Assignment: Your answer must be one number: the count of lines below that include "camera".

• • • •

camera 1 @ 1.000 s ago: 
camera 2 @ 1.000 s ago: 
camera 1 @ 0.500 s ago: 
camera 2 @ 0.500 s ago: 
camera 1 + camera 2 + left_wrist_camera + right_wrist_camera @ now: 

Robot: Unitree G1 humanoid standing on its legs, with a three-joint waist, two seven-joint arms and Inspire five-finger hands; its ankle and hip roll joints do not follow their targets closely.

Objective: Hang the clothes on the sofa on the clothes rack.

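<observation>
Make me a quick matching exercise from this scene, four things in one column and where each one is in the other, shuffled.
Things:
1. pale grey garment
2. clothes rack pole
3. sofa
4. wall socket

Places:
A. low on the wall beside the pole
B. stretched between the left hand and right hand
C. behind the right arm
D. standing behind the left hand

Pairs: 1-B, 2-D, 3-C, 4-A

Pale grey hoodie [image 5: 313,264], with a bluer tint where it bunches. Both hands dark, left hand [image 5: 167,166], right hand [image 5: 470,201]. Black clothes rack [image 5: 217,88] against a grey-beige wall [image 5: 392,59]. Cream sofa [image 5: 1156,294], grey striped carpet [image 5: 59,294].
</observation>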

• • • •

Completed task: 5